Energy Transition Generates Potential Investment Opportunities

Equity Insights offers research and perspectives from Putnam’s equity team on market trends and opportunities.

Structural changes in the world’s energy systems represent significant investment potential across an array of sectors. Analysts on our equity research team offer insights into the impact and opportunities.

Ryan Kauppila

Analyst | Global natural resources

The decarbonization of the global energy system, also known as the energy transition, likely entails the largest infrastructure investment in human history, with hundreds of trillions of U.S. dollars at stake. The change won’t happen overnight, but past energy transitions highlight the magnitude of potential disruption ahead. It’s hard to overstate the implications. Consider the shifts from raw to cooked food, from nomadic to agrarian lifestyles, and the more recent transition from wood to hydrocarbons, which enabled urbanization and our modern lifestyle.

We believe such a monumental undertaking requires an open-minded, flexible approach to investing. The energy sources most typically associated with clean energy — such as solar and wind — will likely play a hugely critical role and will likely continue to see rapid technological progress. However, what’s underappreciated is the same can be said for legacy forms of energy like nuclear and oil and gas hydrocarbons. Over the next decade, we’ll likely see higher energy price volatility. This will be due to the interplay of inelastic energy supply, less predictable demand, the scaling of new technologies, and the implementation of policy instruments aimed at reducing the amount of carbon in energy. This expected volatility is an important lens for evaluating both legacy energy producers and next-generation energy technologies. In our view, the energy companies that best adapt to a more volatile price environment are likely to see the greatest multiple expansion over the coming decade.

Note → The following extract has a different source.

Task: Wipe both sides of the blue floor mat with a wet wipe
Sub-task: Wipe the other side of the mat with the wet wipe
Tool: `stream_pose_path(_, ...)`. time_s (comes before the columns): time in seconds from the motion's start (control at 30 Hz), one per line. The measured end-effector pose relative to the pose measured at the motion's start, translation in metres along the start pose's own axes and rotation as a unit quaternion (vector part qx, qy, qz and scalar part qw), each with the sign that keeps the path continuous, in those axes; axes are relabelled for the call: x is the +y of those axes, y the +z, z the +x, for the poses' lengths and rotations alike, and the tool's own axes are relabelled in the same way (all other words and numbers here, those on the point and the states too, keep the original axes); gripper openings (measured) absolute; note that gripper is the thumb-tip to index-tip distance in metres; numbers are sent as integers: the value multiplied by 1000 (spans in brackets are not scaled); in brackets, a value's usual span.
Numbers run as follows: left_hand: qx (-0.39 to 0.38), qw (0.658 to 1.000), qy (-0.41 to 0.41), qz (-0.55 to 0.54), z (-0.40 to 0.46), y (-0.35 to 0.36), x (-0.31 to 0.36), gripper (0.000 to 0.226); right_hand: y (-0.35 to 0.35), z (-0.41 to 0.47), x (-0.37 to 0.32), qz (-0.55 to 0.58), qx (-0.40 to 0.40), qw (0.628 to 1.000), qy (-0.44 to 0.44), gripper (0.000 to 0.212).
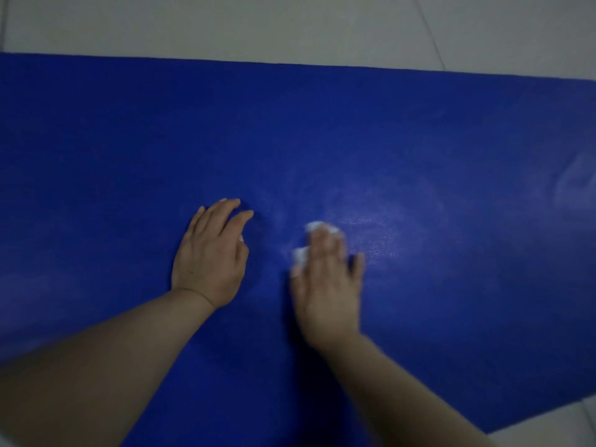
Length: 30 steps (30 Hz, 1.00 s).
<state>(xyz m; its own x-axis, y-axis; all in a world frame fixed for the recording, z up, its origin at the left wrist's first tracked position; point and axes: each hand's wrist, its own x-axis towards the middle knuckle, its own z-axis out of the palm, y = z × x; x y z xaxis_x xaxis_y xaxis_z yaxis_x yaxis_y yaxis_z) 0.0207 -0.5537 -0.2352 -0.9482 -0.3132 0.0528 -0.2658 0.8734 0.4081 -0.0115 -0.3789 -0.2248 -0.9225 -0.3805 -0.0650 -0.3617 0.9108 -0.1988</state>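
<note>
the blue floor mat [419, 130] lies flat on a pale tiled floor [290, 24] and fills most of the view; its far edge runs straight across from left to right, slanting slightly nearer on the right; a near corner of it shows at the lower right, with more pale tile beyond it.

the left hand [211, 253] rests palm down on the mat, a little left of the middle; its fingers are fairly straight and slightly spread, pointing far and to the right; it holds nothing; the bare forearm runs back to the near left corner of the view.

the right hand [327, 279] lies just right of the left hand, apart from it, and is blurred; it presses down on a white wet wipe [317, 228]; the wipe is bunched and peeks out beyond the fingertips on the far side and beside the thumb on the left; the fingers look stretched over the wipe rather than curled round it, though the blur makes that hard to be sure of.

just right of and beyond the right hand the mat shows a paler, glistening patch [380, 227]; another faint pale smear sits near the mat's right edge [577, 185].
</note>
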Motion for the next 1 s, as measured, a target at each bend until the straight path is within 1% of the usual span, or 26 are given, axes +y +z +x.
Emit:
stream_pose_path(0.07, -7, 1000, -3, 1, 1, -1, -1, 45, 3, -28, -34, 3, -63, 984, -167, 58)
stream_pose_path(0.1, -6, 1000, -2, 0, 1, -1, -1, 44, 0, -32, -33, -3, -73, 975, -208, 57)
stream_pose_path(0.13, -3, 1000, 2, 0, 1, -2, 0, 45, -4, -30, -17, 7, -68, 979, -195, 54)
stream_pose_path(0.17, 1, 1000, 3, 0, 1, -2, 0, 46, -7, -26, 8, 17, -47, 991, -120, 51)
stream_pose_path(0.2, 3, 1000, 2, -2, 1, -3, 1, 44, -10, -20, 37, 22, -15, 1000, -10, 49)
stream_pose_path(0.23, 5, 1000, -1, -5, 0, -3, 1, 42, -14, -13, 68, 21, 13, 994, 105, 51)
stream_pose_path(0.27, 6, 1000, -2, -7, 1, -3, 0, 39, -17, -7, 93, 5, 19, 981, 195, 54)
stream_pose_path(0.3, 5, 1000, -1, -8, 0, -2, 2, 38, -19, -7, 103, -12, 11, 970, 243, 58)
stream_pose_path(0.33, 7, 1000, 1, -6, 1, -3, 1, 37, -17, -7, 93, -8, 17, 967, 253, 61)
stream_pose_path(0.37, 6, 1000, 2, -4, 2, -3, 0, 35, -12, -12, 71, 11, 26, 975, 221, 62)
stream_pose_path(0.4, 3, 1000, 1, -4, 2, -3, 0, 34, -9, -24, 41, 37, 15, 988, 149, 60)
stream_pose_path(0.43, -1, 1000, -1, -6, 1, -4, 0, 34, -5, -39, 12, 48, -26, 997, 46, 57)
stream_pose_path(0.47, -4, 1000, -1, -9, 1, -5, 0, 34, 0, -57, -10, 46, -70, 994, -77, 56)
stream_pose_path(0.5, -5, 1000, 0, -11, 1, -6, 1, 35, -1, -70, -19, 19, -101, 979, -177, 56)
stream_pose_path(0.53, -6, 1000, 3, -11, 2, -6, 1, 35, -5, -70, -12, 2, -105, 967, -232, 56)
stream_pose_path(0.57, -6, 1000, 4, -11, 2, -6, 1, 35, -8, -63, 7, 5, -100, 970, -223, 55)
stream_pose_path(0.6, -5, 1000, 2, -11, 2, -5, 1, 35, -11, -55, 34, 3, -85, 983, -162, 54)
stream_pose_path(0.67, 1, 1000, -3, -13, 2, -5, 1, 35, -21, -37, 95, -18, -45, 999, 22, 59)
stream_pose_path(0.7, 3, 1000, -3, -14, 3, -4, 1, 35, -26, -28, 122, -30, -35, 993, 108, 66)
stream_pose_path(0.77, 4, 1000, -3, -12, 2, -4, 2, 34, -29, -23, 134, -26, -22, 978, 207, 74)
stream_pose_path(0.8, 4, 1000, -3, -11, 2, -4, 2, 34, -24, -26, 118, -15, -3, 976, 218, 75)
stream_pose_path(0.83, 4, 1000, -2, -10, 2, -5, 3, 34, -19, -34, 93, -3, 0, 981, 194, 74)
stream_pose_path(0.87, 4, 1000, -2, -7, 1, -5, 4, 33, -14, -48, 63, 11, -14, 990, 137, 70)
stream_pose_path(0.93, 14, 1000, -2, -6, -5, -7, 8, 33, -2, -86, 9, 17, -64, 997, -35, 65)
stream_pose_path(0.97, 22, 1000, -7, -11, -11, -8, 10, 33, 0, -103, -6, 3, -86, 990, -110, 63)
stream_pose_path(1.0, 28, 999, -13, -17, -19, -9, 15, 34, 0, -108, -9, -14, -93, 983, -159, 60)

The change won’t happen overnight, but past energy transitions highlight the magnitude of potential disruption ahead.

The price volatility is likely to create equity price inefficiencies when sentiment ebbs decidedly toward one solution over another, or if a company-specific aspect is poorly understood. For an acute example, both cutting-edge hydrogen fuel cell manufacturers and legacy coal miners will have roles in the energy transition, but we expect the assumptions embedded into their valuations will vary significantly over time.